FIG. 1 is a cross-sectional view showing a main part of a joint according to an embodiment of the present invention. FIG. 2A is a partially broken view of the appearance showing a state in which the check valve is opened in the joint shown in FIG. FIG. 2-2 is a partially broken view of the appearance showing a state in which the check valve is closed in the joint shown in FIG. 1. 3 is an exploded perspective view of the joint shown in FIG. FIG. 4 is a cross-sectional view of an essential part showing an application example of the joint shown in FIG. FIG. 5 is a hydraulic circuit diagram showing an application example of FIG. FIG. 6 is a partially cutaway view of the appearance showing a modification of the joint shown in FIG.

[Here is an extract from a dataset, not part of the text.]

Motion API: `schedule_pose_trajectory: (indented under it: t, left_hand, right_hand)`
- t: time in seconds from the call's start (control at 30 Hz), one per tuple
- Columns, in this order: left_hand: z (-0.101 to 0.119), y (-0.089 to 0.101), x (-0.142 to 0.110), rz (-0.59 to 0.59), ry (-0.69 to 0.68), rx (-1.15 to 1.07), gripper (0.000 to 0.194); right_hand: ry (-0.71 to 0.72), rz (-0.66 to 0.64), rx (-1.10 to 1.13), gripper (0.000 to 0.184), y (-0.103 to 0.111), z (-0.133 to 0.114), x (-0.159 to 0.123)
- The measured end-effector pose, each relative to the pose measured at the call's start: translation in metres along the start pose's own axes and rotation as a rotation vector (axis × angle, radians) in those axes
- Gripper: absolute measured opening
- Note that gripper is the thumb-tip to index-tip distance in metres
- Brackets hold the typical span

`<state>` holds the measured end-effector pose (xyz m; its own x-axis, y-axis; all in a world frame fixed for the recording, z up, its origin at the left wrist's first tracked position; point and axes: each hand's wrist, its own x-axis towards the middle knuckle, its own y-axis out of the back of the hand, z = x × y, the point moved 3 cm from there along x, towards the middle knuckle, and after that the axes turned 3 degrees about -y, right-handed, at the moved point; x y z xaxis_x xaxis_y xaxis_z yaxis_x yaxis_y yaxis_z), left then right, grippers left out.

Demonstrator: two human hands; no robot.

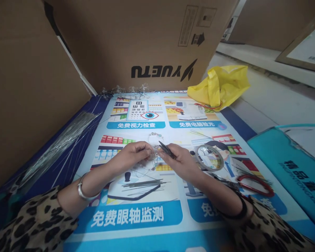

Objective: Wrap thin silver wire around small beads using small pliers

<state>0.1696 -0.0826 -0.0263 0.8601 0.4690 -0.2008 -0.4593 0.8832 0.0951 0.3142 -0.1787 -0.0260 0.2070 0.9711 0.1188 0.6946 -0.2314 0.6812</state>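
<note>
My left hand [138, 154] is closed in a pinch on a thin beaded wire piece [155, 135] that forms a loop of clear and coloured beads. More of its strand hangs between my hands. From the closed fingers of my right hand [180, 159] sticks a dark tool with a narrow pointed tip [166, 148]; its kind is not clear. The fingertips of both hands almost meet at the strand. Just below them, a small bundle of thin grey wires [144, 184] lies on the printed poster [170, 196].
A roll of clear tape [210, 157] and a red-handled tool [256, 185] lie to the right. Long wires [60, 143] lie at left. Beaded wire pieces [126, 91] sit before a cardboard box [147, 38]. A yellow bag [217, 85] and teal bag [286, 164] are at right.
</note>
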Motion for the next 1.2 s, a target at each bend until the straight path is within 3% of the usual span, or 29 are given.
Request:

  Hereinafter, preferred embodiments of the joint according to the present invention will be described in detail with reference to the accompanying drawings.

  1 to 3 show a joint which is an embodiment of the present invention. As illustrated in FIG. 5, the joint 10 illustrated here includes a directional control valve 1 that controls supply of oil to a hydraulic actuator (not shown), and a pilot pressure corresponding to the operation direction and operation amount of the operation lever 2. So that the passage speed of the oil varies depending on the direction of oil flow between the pilot operation valve 3 and the pressure chamber 5 of the direction control valve 1. As shown in FIGS. 1 to 3, a joint body 11 is provided.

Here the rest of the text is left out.